> _Your assignment_: Repeat the data that follows in full. Do not include the pictures.

> _Data block_:
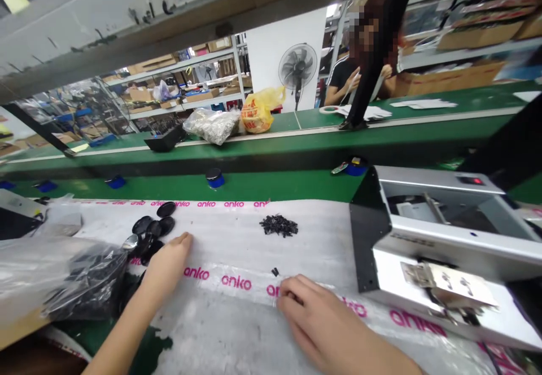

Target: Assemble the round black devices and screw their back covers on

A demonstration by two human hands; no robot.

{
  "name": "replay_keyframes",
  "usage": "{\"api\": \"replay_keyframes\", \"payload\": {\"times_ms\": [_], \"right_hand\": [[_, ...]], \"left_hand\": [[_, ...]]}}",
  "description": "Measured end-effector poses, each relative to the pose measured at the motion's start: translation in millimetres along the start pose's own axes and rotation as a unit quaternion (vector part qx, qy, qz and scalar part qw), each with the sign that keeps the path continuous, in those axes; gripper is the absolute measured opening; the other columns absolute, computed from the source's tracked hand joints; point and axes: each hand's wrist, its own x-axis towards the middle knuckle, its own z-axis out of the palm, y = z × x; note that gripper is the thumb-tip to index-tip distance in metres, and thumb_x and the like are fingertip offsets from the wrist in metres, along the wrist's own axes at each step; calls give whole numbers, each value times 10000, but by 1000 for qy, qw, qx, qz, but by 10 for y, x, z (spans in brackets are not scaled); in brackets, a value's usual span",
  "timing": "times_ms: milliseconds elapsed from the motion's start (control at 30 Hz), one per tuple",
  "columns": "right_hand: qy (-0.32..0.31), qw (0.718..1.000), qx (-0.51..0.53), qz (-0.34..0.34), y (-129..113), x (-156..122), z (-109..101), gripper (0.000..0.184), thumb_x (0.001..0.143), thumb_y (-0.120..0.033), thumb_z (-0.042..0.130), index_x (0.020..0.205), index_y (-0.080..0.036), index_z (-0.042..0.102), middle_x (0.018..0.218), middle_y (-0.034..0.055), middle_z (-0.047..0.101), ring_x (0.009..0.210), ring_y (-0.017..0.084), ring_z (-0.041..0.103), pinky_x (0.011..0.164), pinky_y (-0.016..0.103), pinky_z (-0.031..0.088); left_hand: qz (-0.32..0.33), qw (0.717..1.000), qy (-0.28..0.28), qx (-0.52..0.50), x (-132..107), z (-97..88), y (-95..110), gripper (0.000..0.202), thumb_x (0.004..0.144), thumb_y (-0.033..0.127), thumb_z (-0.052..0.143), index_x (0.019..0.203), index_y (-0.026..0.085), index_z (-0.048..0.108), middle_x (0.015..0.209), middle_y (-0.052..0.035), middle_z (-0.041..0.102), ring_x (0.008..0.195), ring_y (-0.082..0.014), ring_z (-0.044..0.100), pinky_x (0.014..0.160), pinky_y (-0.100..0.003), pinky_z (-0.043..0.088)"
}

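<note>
My left hand point(166, 267) lies on the white foam sheet point(237, 239) printed with pink "anko" words. Its fingers curl over several black oval parts point(152, 229), though I cannot tell whether it grips one. My right hand point(322, 318) rests low on the sheet, fingertips drawn together just right of one small black piece point(275, 271); whether anything is between them is hidden. A small heap of black pieces point(278, 225) lies farther back.
A white and black machine point(444, 239) stands at the right. A clear bag of black parts point(80, 284) lies at the left. Blue caps point(215, 178) sit on the green conveyor. A person sits across the far bench beside bags and a fan.
</note>
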Motion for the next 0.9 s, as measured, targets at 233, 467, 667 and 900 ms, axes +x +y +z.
{"api": "replay_keyframes", "payload": {"times_ms": [233,467,667,900], "right_hand": [[4,1000,-11,5,-57,-10,-12,242,834,-12,453,956,-169,591,1042,76,581,945,226,563,789,380,538],[5,1000,9,15,-59,-36,-15,244,826,-21,483,963,-187,599,1067,66,575,968,230,556,801,383,539],[12,1000,15,10,-43,-32,-12,228,838,-29,481,955,-182,602,1054,57,570,973,205,542,825,350,524],[12,1000,-5,-5,-64,-41,-95,120,882,-116,506,937,-169,598,1028,58,586,952,187,532,820,300,493]], "left_hand": [[20,998,17,53,-168,262,45,369,827,19,401,1024,133,691,1130,-201,707,1081,-331,661,880,-430,539],[49,996,74,4,35,218,-219,336,878,170,403,1042,161,697,1047,-143,725,947,-280,692,845,-363,536],[31,994,99,-38,530,261,-407,347,869,308,417,908,155,725,988,-134,748,900,-272,707,861,-344,525],[74,994,65,-42,523,183,-372,266,809,251,412,813,227,676,897,-58,740,880,-271,685,853,-379,530]]}}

> _Solution for this problem_:
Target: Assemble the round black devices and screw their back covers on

A demonstration by two human hands; no robot.

{
  "name": "replay_keyframes",
  "usage": "{\"api\": \"replay_keyframes\", \"payload\": {\"times_ms\": [_], \"right_hand\": [[_, ...]], \"left_hand\": [[_, ...]]}}",
  "description": "Measured end-effector poses, each relative to the pose measured at the motion's start: translation in millimetres along the start pose's own axes and rotation as a unit quaternion (vector part qx, qy, qz and scalar part qw), each with the sign that keeps the path continuous, in those axes; gripper is the absolute measured opening; the other columns absolute, computed from the source's tracked hand joints; point and axes: each hand's wrist, its own x-axis towards the middle knuckle, its own z-axis out of the palm, y = z × x; note that gripper is the thumb-tip to index-tip distance in metres, and thumb_x and the like are fingertip offsets from the wrist in metres, along the wrist's own axes at each step; calls give whole numbers, each value times 10000, but by 1000 for qy, qw, qx, qz, but by 10 for y, x, z (spans in brackets are not scaled); in brackets, a value's usual span",
  "timing": "times_ms: milliseconds elapsed from the motion's start (control at 30 Hz), one per tuple",
  "columns": "right_hand: qy (-0.32..0.31), qw (0.718..1.000), qx (-0.51..0.53), qz (-0.34..0.34), y (-129..113), x (-156..122), z (-109..101), gripper (0.000..0.184), thumb_x (0.001..0.143), thumb_y (-0.120..0.033), thumb_z (-0.042..0.130), index_x (0.020..0.205), index_y (-0.080..0.036), index_z (-0.042..0.102), middle_x (0.018..0.218), middle_y (-0.034..0.055), middle_z (-0.047..0.101), ring_x (0.009..0.210), ring_y (-0.017..0.084), ring_z (-0.041..0.103), pinky_x (0.011..0.164), pinky_y (-0.016..0.103), pinky_z (-0.031..0.088); left_hand: qz (-0.32..0.33), qw (0.717..1.000), qy (-0.28..0.28), qx (-0.52..0.50), x (-132..107), z (-97..88), y (-95..110), gripper (0.000..0.202), thumb_x (0.004..0.144), thumb_y (-0.033..0.127), thumb_z (-0.052..0.143), index_x (0.019..0.203), index_y (-0.026..0.085), index_z (-0.048..0.108), middle_x (0.015..0.209), middle_y (-0.052..0.035), middle_z (-0.041..0.102), ring_x (0.008..0.195), ring_y (-0.082..0.014), ring_z (-0.044..0.100), pinky_x (0.014..0.160), pinky_y (-0.100..0.003), pinky_z (-0.043..0.088)"
}

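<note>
My left hand point(166, 267) lies on the white foam sheet point(237, 239) printed with pink "anko" words. Its fingers curl over several black oval parts point(152, 229), though I cannot tell whether it grips one. My right hand point(322, 318) rests low on the sheet, fingertips drawn together just right of one small black piece point(275, 271); whether anything is between them is hidden. A small heap of black pieces point(278, 225) lies farther back.
A white and black machine point(444, 239) stands at the right. A clear bag of black parts point(80, 284) lies at the left. Blue caps point(215, 178) sit on the green conveyor. A person sits across the far bench beside bags and a fan.
</note>
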Motion for the next 0.9 s, as measured, targets at 233, 467, 667 and 900 ms, axes +x +y +z.
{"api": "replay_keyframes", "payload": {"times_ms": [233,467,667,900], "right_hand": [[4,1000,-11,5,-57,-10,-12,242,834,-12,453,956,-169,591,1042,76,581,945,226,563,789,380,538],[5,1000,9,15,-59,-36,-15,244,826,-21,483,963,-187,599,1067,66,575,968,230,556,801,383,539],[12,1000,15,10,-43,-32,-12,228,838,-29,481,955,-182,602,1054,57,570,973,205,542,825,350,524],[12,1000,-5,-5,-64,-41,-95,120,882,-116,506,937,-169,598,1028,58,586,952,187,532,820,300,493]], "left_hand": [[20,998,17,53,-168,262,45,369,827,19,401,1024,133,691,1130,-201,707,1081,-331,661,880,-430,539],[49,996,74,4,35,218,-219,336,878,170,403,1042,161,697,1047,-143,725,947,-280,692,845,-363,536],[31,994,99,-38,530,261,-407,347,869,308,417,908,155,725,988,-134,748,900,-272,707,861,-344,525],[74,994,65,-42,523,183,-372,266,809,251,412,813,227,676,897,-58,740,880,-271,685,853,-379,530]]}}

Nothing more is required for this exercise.